Tuesday, July 26, 2011
Album of the Moment - Voivod's "Nothingface"
This is an album I absolutely love. I stumbled across it in the bargain bin (for shame!) at a now-defunct music store (F.Y.E. in the Westgate Mall in Lincoln, NE) in late summer 1996, just as I was entering college. It was maybe my first or second week, and I was already discovering some great new music. This was a band I had heard the name of, but had never heard their music. Of course, this was in the infancy of the graphical internet, when designing web pages in HTML was still seen as "geeky" and something you could charge big bucks for. Fast forward a few weeks and I was spinning this CD almost constantly, enthralled by the twisted melodies, the angular, jazz-inspired chords and riffing of Denis D'Amour (erm, Piggy), the demented vocals of Denis Belanger (or Snake, if you prefer), the thumping basslines of Jean-Yves Thériault (Blacky, if you prefer) and the oh-so technical yet tasteful drumming of Michael Langevin (Away, as he dubbed himself), who also provided the deliciously crazy artwork for this, and all other Voivod releases.

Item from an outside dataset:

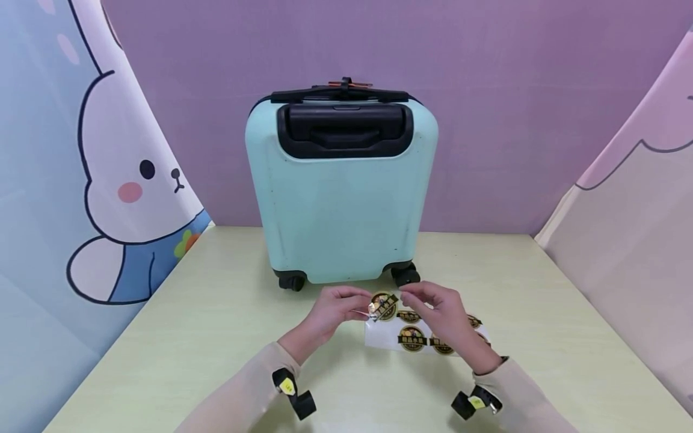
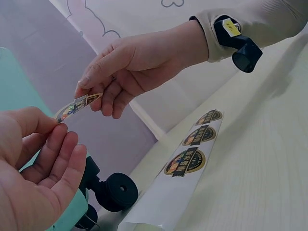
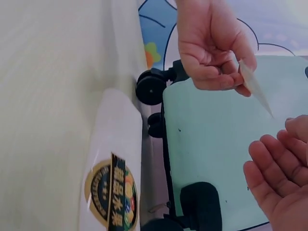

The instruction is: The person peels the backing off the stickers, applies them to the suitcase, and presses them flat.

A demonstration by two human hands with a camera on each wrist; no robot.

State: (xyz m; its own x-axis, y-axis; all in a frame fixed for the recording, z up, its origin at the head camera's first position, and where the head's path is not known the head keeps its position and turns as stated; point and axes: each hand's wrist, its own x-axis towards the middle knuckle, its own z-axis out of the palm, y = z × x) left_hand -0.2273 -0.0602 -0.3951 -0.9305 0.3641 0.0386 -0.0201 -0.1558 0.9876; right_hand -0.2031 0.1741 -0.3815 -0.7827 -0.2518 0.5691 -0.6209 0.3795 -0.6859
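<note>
A round black-and-gold sticker [image 1: 384, 306] is pinched by its edge between the thumb and fingers of my left hand [image 1: 332, 313]. In the right wrist view the sticker [image 3: 256, 90] appears edge-on, with its pale back showing. My right hand [image 1: 445, 310] hovers at the sticker's other side, fingers loosely bent, a small gap between its thumb and the sticker's tip in that view. Below both hands a white sticker sheet [image 1: 381, 338] lies on the table, bearing several similar stickers; the right hand and wrist hide part of it in the head view.
A mint-green suitcase [image 1: 346, 210] stands upright behind the hands, its black handle [image 1: 344, 132] recessed at the top. One of its black wheels [image 1: 405, 275] is close behind the sheet. Purple cloth [image 1: 487, 120] backs the pale table [image 1: 216, 325], and printed curtains flank it.
</note>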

This album represented not only the band's commercial breakthrough (indeed, a record contract with MCA), but arguably their artistic peak, combining the aggression of their early thrash works with the technicality and panache of their mid-period and later work, to form the perfect fusion of music and madness. No longer content to dwell solely on the storyline of the Voivod character itself, but now the band was exploring more complex themes involving self-reflection, environmental concerns (surrounded mainly around Alzheimer's and a steel plant in their local area of Canada), and of course plenty of intricately woven tales of science fiction. One can't listen to "Missing Sequences" without being drawn into the world of insects and the band's interpretation of the "working class" in etymological terms. I'd be remiss if I didn't highlight their cover of Pink Floyd's "Astronomy Domine" for two reasons: firstly, that it gave the band their first notable single, and secondly (more important), that it was vastly superior to the original in nearly every way. It captured the kind of demented mindset that Syd Barrett had, but with an edge and realization that was never possible in the lo-fi late 60's.

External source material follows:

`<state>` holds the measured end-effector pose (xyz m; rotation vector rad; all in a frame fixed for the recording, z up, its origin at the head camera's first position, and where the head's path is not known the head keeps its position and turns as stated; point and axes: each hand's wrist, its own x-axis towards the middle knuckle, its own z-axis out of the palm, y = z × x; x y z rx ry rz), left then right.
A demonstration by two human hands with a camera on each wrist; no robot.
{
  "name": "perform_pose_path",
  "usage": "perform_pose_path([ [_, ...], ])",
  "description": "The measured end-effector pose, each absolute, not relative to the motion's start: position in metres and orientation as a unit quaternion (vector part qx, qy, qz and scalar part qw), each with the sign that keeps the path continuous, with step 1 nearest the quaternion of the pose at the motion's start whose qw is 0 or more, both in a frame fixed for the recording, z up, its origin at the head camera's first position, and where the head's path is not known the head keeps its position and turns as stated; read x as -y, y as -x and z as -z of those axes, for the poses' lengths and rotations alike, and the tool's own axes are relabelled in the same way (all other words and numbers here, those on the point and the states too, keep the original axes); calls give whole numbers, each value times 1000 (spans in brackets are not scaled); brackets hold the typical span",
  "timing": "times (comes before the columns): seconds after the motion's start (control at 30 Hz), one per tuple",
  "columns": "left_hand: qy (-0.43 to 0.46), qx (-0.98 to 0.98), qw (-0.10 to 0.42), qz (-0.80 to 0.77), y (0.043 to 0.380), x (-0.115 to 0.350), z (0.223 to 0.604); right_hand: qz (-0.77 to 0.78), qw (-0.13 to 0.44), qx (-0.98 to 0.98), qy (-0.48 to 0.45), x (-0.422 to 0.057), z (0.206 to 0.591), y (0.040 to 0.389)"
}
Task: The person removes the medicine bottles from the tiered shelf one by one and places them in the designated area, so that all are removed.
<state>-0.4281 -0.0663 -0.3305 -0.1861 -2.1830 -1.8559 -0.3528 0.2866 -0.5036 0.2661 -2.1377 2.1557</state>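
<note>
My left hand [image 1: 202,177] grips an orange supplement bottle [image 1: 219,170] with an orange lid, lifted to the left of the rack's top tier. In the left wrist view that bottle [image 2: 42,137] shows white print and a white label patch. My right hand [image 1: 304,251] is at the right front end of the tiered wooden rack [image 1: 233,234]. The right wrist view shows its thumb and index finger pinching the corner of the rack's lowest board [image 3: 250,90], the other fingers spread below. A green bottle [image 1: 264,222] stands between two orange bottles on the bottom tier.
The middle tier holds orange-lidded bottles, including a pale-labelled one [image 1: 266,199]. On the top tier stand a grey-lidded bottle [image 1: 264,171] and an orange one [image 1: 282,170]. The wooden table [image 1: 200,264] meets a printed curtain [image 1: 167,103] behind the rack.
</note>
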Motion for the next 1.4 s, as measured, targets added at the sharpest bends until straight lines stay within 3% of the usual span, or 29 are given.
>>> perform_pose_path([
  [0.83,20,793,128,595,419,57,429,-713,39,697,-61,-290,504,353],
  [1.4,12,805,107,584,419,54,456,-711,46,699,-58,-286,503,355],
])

This isn't a constant spinner - it's one of those albums I pull out every few months and pour over, then put away again to return to when I need that fix. Sadly, the band never again reached this level of greatness. The 2 follow-up albums "Angel Rat" and "The Outer Limits" are brilliant in their own right, each achieving their own artistic greatness in their own way, but never quite firing on all cylinders like this gem. There's a reason why this is one of my favorite metal albums of all time, and it's simply this: sheer brilliance.